- **Brief**
An exact copy of the listing below is needed, with no pictures in it.

- **Source material**
'''
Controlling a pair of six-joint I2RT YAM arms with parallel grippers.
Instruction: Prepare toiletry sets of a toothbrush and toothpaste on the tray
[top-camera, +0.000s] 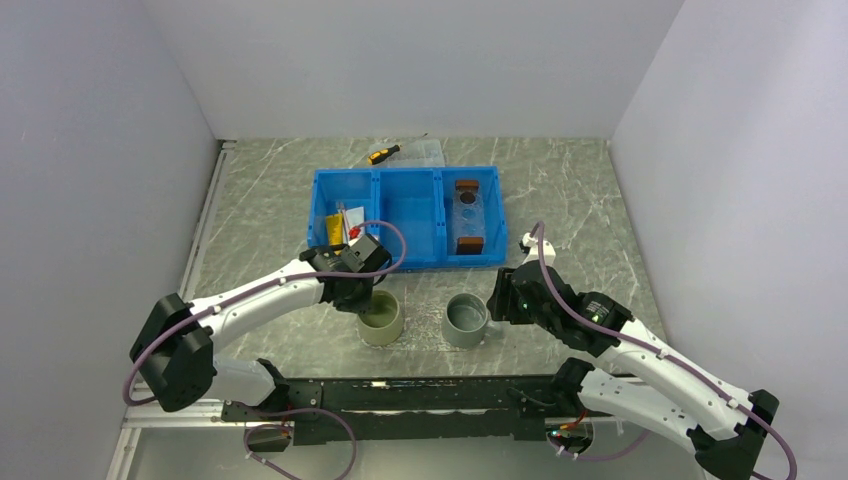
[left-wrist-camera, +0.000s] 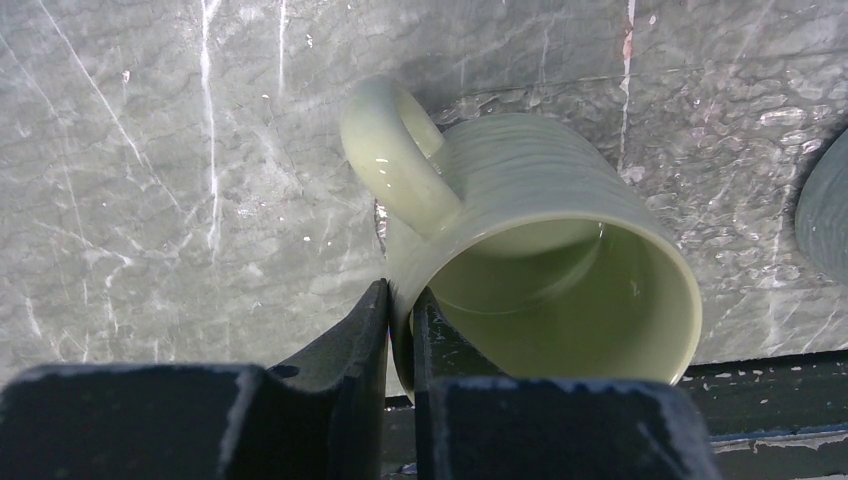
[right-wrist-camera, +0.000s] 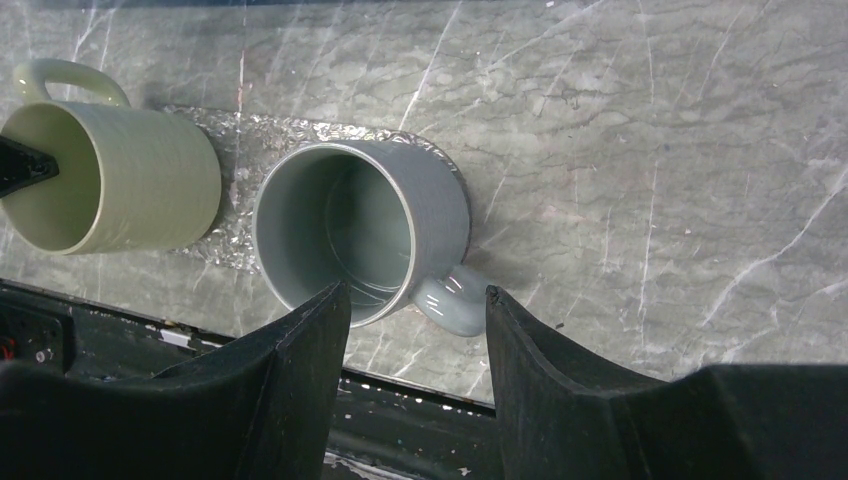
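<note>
The clear tray (top-camera: 466, 186) with brown block handles lies in the right compartment of the blue bin (top-camera: 405, 262). My left gripper (top-camera: 362, 294) is shut on the rim of a pale green mug (top-camera: 381, 320), one finger inside and one outside; the left wrist view shows this grip (left-wrist-camera: 400, 296) on the mug (left-wrist-camera: 560, 200). My right gripper (top-camera: 498, 298) is open beside a grey mug (top-camera: 466, 322); in the right wrist view its fingers (right-wrist-camera: 415, 292) straddle that mug's handle (right-wrist-camera: 450, 300). Both mugs look empty. I cannot make out the toothpaste or the toothbrush.
A yellow tube (top-camera: 334, 230) and a white-and-red packet (top-camera: 351, 221) lie in the bin's left compartment. A yellow-and-black screwdriver (top-camera: 383, 154) and a clear box (top-camera: 423, 152) lie behind the bin. Both mugs stand on a shiny crinkled patch (right-wrist-camera: 235, 140) near the front rail.
</note>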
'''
- **Answer to the exercise**
Controlling a pair of six-joint I2RT YAM arms with parallel grippers.
Instruction: Prepare toiletry sets of a toothbrush and toothpaste on the tray
[top-camera, +0.000s] 
[left-wrist-camera, +0.000s] 
[right-wrist-camera, +0.000s] 
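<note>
The clear tray (top-camera: 466, 186) with brown block handles lies in the right compartment of the blue bin (top-camera: 405, 262). My left gripper (top-camera: 362, 294) is shut on the rim of a pale green mug (top-camera: 381, 320), one finger inside and one outside; the left wrist view shows this grip (left-wrist-camera: 400, 296) on the mug (left-wrist-camera: 560, 200). My right gripper (top-camera: 498, 298) is open beside a grey mug (top-camera: 466, 322); in the right wrist view its fingers (right-wrist-camera: 415, 292) straddle that mug's handle (right-wrist-camera: 450, 300). Both mugs look empty. I cannot make out the toothpaste or the toothbrush.
A yellow tube (top-camera: 334, 230) and a white-and-red packet (top-camera: 351, 221) lie in the bin's left compartment. A yellow-and-black screwdriver (top-camera: 383, 154) and a clear box (top-camera: 423, 152) lie behind the bin. Both mugs stand on a shiny crinkled patch (right-wrist-camera: 235, 140) near the front rail.
</note>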

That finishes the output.